═════ DATASET EXCERPT ═════
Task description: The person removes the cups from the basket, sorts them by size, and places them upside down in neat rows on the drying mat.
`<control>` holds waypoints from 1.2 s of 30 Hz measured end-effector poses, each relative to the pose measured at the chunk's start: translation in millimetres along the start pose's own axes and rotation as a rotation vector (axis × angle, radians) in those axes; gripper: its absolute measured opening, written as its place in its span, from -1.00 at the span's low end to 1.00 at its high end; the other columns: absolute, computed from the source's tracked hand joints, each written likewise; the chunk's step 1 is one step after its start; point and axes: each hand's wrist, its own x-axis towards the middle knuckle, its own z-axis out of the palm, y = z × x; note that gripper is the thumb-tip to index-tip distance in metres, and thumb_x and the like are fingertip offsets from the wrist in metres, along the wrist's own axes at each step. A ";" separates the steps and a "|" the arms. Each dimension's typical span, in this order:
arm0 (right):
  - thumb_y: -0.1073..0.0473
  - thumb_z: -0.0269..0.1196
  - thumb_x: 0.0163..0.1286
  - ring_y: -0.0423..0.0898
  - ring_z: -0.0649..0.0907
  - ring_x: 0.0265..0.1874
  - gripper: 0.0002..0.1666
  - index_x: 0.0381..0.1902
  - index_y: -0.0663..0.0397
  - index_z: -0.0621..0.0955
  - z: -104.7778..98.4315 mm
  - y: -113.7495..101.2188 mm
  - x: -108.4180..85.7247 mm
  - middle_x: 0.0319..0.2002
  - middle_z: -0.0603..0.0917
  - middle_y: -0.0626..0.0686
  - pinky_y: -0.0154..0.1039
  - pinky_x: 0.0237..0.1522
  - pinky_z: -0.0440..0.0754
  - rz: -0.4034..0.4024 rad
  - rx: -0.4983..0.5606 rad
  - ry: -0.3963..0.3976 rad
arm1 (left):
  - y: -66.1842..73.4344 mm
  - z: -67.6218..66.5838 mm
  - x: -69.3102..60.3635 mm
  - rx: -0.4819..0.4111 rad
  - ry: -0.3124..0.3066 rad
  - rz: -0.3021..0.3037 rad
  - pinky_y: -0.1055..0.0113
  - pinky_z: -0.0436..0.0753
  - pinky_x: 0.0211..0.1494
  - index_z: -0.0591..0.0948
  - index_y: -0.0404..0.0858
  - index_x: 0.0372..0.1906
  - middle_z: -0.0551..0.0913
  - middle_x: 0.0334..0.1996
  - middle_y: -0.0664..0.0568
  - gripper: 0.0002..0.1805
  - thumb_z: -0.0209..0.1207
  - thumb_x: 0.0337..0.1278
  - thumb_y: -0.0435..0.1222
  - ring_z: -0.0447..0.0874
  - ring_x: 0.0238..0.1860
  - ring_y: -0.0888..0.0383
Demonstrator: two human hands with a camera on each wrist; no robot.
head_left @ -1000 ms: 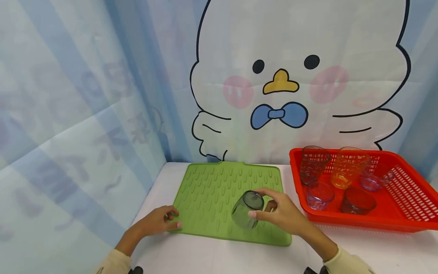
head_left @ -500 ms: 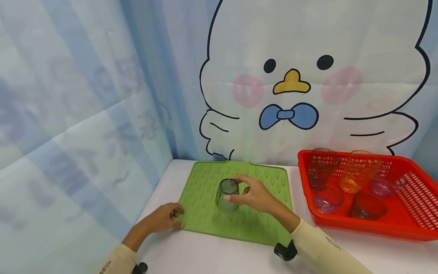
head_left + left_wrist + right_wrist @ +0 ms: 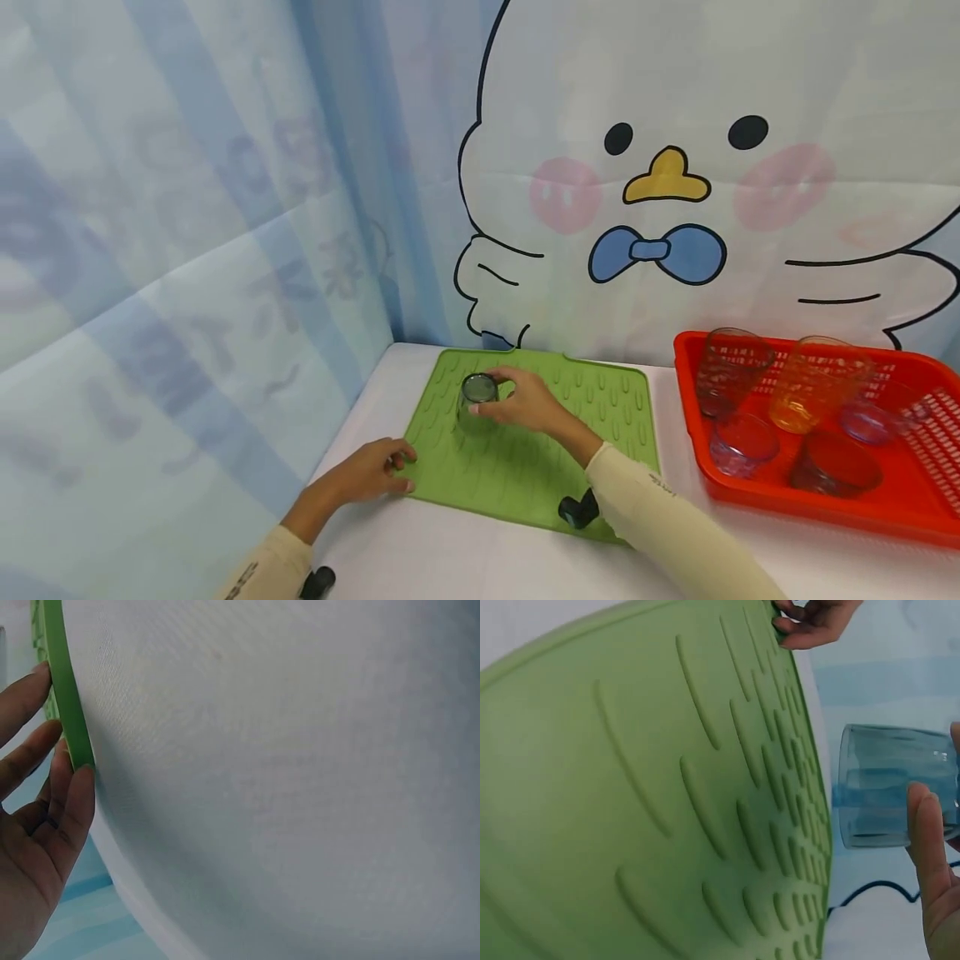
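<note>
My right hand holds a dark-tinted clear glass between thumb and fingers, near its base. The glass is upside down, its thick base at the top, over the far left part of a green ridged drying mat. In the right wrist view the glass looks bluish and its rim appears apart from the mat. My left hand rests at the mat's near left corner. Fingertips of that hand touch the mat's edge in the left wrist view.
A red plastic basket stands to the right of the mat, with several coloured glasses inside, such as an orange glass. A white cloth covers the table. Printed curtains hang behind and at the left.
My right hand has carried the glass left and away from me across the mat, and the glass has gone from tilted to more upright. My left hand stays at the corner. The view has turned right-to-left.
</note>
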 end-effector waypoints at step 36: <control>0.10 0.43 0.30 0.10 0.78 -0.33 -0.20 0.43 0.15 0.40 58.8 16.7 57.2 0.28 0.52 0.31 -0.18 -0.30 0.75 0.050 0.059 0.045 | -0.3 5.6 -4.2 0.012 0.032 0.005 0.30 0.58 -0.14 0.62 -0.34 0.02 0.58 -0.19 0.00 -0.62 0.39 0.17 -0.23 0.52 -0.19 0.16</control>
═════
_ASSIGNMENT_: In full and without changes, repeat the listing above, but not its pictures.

_OUTPUT_:
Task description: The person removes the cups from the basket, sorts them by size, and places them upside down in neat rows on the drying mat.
`<control>` holds waypoints from 1.2 s of 30 Hz measured end-effector poses, each relative to the pose measured at the chunk's start: translation in millimetres along the start pose's own axes and rotation as a rotation vector (axis × angle, radians) in those axes; gripper: its absolute measured opening, written as its place in its span, from -1.00 at the span's low end to 1.00 at its high end; the other columns: absolute, computed from the source's tracked hand joints, each written likewise; the chunk's step 1 is one step after its start; point and axes: each hand's wrist, its own x-axis towards the middle knuckle, its own z-axis out of the palm, y = z × x; note that gripper is the thumb-tip to index-tip distance in metres, and thumb_x and the like are fingertip offsets from the wrist in metres, along the wrist's own axes at each step. A ";" separates the steps and a "|" the arms. Each dimension's typical span, in this order:
arm0 (right):
  - thumb_y: -0.1073..0.0473
  - thumb_z: -0.0269..0.1196
  - thumb_x: 0.0163..0.1286
  - ring_y: -0.0423..0.0898
  - ring_z: -0.0649..0.0907
  - ring_x: 0.0265..0.1874
  - gripper: 0.0002..0.1666
  - index_x: 0.0381..0.1902
  - index_y: -0.0663..0.0397
  - index_z: -0.0621..0.0955
  - z: -104.7778..98.4315 mm
  - y: -113.7495..101.2188 mm
  - x: -108.4180..85.7247 mm
  - middle_x: 0.0319..0.2002
  - middle_z: -0.0603..0.0917
  - middle_y: -0.0626..0.0686
  - pinky_y: -0.0154..0.1039
  - pinky_x: 0.0237..0.1522
  - pinky_z: -0.0440..0.0754
  - rz: -0.4034..0.4024 rad
  - rx: -0.4983..0.5606 rad
  - ry: -0.3963..0.3976 rad
arm1 (left):
  - y: -66.1842..73.4344 mm
  - z: -67.6218..66.5838 mm
  - x: -69.3102..60.3635 mm
  - rx: -0.4819..0.4111 rad
  - ry: -0.3124..0.3066 rad
  - rz: -0.3021..0.3037 rad
  - pinky_y: -0.1055..0.0113
  - pinky_z: -0.0436..0.0753
  - pinky_x: 0.0211..0.1494
  - index_z: -0.0591..0.0948
  - index_y: -0.0404..0.0858
  - index_x: 0.0372..0.1906
  - middle_z: -0.0551..0.0913
  - middle_x: 0.0334..0.1996
  - middle_y: -0.0664..0.0568
  - gripper: 0.0002..0.1805
  - thumb_z: -0.0209..0.1207
  - thumb_x: 0.0337..0.1278
  - thumb_y: -0.0435..0.1222
  - ring_z: -0.0447..0.0874
  - ring_x: 0.0238..0.1860
  - ring_y: -0.0888..0.0383
Demonstrator: two human hands with a camera on each wrist; no robot.
head_left @ -1000 ms: 
head_left @ -500 ms: 
head_left + left_wrist + right_wrist @ +0 ms: 
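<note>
My right hand holds a dark-tinted clear glass between thumb and fingers, near its base. The glass is upside down, its thick base at the top, over the far left part of a green ridged drying mat. In the right wrist view the glass looks bluish and its rim appears apart from the mat. My left hand rests at the mat's near left corner. Fingertips of that hand touch the mat's edge in the left wrist view.
A red plastic basket stands to the right of the mat, with several coloured glasses inside, such as an orange glass. A white cloth covers the table. Printed curtains hang behind and at the left.
My right hand has carried the glass left and away from me across the mat, and the glass has gone from tilted to more upright. My left hand stays at the corner. The view has turned right-to-left.
</note>
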 end-effector waypoints at step 36: <control>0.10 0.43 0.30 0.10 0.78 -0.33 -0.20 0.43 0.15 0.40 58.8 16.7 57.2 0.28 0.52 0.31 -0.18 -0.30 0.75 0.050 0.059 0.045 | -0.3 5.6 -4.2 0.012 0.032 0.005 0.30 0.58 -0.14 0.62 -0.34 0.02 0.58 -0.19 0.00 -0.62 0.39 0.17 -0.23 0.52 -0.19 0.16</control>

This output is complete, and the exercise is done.